Foster care reform marks philosophical change
Corrects imbalance favoring the state
By Allen Palmeri
May 25, 2004
JEFFERSON CITY – The General Assembly approved a comprehensive overhaul of Missouri’s child welfare system May 14 on a 33-0 vote in the Senate.
House Speaker Catherine Hanaway, R-Warson Woods, hailed the bill as the beginning of a philosophical change to correct an imbalance favoring the state raising children better than the birth parents. A critic of the overhaul, Rep. Margaret Donnelly, D-St. Louis, said the measure sponsored by Hanaway seems to be more pro-adult than pro-child.
Democratic Gov. Bob Holden, who vetoed a similar bill by Hanaway last year, is not among its critics this year. He has signaled to various news outlets that he hopes to sign it.
Hanaway said the Dominic James Memorial Foster Care Act, named in honor of the 2-year-old boy who died at the hands of a foster parent in 2002, will help the Division of Family Services (DFS) focus more on providing better care to abused and neglected children and less on snatching them away from good homes.
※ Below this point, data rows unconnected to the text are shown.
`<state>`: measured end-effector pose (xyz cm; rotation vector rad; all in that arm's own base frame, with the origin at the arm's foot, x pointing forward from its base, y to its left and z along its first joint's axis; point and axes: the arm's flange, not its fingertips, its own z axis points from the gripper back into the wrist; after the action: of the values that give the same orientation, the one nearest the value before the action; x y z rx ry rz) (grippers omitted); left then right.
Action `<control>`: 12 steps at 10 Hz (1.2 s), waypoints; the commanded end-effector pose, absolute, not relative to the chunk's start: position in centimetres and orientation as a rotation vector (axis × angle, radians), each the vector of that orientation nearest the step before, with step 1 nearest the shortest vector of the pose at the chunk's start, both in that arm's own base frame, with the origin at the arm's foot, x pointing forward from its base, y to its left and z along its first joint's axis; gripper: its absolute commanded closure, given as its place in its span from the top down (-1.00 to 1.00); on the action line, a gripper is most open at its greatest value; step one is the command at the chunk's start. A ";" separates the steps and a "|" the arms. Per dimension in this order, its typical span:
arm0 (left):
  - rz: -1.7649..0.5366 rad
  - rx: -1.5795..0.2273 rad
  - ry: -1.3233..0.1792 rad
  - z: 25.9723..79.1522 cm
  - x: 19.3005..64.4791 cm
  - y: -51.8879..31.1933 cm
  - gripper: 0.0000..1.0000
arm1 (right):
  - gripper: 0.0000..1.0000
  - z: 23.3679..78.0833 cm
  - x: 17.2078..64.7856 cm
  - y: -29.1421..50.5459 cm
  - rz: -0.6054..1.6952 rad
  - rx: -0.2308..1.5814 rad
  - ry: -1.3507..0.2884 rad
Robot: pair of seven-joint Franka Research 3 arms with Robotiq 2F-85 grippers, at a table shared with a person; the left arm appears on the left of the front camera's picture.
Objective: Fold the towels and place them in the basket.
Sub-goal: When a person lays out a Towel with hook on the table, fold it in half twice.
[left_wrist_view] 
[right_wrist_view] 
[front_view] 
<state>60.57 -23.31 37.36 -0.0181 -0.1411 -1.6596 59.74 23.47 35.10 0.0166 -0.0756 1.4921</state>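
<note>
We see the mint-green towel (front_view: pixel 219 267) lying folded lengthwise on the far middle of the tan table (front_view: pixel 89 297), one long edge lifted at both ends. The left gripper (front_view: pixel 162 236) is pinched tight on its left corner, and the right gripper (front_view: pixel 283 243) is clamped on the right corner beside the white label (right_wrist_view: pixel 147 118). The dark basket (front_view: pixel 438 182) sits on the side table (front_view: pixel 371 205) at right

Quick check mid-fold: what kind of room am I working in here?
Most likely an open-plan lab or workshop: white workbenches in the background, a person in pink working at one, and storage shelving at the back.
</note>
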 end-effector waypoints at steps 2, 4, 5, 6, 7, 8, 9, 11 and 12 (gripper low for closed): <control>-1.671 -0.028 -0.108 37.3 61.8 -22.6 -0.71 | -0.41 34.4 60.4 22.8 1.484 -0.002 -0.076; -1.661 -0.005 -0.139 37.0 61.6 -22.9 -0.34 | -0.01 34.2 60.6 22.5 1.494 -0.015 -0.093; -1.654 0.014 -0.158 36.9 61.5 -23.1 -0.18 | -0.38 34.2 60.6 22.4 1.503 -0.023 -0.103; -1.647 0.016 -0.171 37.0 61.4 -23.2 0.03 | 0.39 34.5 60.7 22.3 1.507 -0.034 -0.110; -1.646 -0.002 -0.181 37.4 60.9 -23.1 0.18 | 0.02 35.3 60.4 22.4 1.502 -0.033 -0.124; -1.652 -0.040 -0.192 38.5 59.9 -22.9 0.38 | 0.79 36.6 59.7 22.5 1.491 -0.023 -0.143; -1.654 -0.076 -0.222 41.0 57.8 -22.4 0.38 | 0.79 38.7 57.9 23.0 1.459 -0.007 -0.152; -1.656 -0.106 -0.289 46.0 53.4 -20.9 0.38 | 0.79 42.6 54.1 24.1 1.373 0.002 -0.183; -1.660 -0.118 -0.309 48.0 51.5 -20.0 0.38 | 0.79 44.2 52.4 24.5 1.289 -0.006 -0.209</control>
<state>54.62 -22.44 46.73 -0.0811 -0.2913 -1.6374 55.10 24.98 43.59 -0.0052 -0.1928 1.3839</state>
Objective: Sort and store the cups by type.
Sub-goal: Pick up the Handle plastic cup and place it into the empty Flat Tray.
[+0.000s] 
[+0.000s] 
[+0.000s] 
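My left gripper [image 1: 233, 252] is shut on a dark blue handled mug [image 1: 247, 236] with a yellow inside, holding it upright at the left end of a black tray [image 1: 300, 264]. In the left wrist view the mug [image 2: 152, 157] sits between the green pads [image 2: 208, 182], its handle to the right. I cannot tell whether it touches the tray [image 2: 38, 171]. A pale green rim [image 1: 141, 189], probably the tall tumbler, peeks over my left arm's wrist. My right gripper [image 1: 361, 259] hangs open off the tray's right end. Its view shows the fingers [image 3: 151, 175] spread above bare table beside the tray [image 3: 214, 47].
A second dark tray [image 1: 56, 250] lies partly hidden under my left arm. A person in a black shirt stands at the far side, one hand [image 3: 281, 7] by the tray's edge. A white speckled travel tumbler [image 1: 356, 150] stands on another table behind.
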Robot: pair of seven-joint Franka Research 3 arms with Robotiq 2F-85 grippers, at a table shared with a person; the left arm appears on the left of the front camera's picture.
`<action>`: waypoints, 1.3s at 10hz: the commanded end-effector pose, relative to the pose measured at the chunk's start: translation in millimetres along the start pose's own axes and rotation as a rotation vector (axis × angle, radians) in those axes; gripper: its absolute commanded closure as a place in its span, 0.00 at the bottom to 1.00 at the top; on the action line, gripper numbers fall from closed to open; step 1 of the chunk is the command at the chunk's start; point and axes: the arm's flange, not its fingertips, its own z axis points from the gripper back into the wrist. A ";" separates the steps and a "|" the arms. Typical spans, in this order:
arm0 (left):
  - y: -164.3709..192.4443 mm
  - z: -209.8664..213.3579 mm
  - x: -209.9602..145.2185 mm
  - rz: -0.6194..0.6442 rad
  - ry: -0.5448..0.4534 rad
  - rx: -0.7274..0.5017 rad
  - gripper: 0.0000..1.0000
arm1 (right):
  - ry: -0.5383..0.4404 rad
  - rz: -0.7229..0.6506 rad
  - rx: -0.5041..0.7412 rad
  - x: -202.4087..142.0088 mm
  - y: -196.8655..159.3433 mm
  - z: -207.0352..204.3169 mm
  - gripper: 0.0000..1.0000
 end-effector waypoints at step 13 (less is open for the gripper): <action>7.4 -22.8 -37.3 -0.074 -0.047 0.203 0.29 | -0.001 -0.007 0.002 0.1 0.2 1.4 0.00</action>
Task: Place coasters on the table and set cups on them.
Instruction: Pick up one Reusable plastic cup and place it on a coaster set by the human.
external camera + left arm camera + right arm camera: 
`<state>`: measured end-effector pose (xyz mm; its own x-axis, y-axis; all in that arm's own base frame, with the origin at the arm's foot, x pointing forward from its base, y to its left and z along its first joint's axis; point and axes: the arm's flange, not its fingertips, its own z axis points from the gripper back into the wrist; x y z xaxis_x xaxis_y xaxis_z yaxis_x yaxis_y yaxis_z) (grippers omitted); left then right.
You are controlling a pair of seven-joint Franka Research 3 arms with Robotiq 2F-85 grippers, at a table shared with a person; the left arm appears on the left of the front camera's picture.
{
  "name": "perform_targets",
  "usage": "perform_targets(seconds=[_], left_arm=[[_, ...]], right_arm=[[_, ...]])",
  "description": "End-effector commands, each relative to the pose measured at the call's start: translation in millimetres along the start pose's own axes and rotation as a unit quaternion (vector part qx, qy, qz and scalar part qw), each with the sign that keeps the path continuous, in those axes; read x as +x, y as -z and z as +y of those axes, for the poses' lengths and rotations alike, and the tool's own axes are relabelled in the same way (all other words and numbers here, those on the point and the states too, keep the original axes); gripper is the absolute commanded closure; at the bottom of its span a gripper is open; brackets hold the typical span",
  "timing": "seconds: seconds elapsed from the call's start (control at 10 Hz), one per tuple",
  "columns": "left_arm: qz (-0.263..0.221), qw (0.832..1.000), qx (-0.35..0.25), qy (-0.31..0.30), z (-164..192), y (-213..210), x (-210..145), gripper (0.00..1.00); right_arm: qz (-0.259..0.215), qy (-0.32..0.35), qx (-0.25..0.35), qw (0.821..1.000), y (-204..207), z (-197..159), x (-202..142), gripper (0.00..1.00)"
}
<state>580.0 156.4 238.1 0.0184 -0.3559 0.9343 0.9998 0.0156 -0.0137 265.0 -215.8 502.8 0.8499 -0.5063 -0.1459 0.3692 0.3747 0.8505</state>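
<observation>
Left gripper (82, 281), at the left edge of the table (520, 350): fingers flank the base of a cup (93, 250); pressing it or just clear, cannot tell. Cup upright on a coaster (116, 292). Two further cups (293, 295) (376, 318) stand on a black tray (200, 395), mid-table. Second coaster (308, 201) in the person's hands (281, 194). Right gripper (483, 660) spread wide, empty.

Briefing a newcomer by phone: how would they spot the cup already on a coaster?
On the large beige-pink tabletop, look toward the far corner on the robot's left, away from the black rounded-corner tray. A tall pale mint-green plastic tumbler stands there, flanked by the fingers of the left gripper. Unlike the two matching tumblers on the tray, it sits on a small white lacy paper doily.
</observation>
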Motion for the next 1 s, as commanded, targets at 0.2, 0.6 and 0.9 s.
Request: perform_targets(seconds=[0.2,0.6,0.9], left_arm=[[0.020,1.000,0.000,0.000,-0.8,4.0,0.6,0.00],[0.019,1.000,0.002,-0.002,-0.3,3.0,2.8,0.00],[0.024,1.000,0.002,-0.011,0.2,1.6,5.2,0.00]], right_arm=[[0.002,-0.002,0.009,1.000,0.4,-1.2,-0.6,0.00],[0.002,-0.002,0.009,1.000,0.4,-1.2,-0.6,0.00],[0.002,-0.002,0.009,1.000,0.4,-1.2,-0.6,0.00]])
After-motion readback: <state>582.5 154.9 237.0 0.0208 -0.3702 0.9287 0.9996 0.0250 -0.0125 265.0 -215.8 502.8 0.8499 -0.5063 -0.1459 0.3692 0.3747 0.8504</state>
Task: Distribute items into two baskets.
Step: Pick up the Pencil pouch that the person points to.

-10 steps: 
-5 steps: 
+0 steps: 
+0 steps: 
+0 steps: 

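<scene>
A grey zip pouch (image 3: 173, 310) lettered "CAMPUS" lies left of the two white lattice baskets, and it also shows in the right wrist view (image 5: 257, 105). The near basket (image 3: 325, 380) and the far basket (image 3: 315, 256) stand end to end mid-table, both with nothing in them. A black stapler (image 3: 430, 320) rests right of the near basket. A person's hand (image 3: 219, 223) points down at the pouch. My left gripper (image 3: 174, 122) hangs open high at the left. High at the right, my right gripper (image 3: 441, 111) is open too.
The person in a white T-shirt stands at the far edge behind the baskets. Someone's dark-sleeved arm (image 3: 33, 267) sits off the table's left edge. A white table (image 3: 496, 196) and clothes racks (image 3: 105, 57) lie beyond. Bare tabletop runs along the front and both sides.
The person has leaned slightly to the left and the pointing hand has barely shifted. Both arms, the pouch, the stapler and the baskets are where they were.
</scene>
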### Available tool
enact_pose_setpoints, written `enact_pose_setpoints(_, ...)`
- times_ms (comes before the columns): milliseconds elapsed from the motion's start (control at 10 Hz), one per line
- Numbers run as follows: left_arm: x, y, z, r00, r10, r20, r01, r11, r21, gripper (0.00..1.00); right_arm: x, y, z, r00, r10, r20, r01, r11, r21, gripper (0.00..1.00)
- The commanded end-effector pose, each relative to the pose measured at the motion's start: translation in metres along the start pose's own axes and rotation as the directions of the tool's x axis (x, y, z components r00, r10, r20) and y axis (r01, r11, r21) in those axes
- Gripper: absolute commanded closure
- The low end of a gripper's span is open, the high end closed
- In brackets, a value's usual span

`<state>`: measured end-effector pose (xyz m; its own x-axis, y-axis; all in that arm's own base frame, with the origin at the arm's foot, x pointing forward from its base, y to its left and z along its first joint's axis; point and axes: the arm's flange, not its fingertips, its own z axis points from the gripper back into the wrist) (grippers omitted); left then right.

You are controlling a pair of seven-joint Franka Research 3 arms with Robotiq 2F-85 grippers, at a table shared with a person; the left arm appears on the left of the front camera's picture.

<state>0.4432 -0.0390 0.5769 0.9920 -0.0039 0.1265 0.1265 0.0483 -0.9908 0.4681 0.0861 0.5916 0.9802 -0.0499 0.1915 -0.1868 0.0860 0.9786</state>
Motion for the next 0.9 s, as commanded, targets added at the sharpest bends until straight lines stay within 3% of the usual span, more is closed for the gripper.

The DFS of the Missouri Department of Social Services oversees foster care services.
“We’re going to prevent child abuse, and we’re going to take care of those kids who have already been through that horrific circumstance of being abused,” Hanaway said.
With the governor poised to sign the bill into law, Rep. Brian Baker, R-Belton, and assistant pastor and ministry director for First Baptist Church, Belton, said now is the time for more Missouri Baptists to lend their support.
“I think that Missouri Baptists need to be more involved in helping these children,” Baker said. “There is a real need for Missouri Baptists to take a special interest in this issue, to make sure a kid is protected from a system that has been flawed and has had problems.”
The bill overhauls laws on child abuse and neglect, granting more rights to accused parents while expanding background checks, opening court records, encouraging the use of private contractors and increasing the amount of adoption tax credits available each year, according to the Associated Press.
Hanaway fought to change the “probable cause” legal standard to “preponderance of evidence,” making it harder for DFS to initially remove a child from their parents. By succeeding in making this change, she hopes to lower the number of children in the state’s foster care system.
“We want to work with parents more,” Baker said. “The state has a lot of control. When a bureaucracy is deciding the lives of children rather than people who are really actively involved in their lives, it becomes a problem.”
Sen. Norma Champion, R-Springfield, played a major role in the political process. Her hope has been that foster care reform would reduce the number of children in the system by strengthening families. This is a philosophical change being wrought by Republicans, she said.
“What permeates the whole system is a belief (by DFS) that many parents don’t do a very good job of taking care of their children,” Champion said.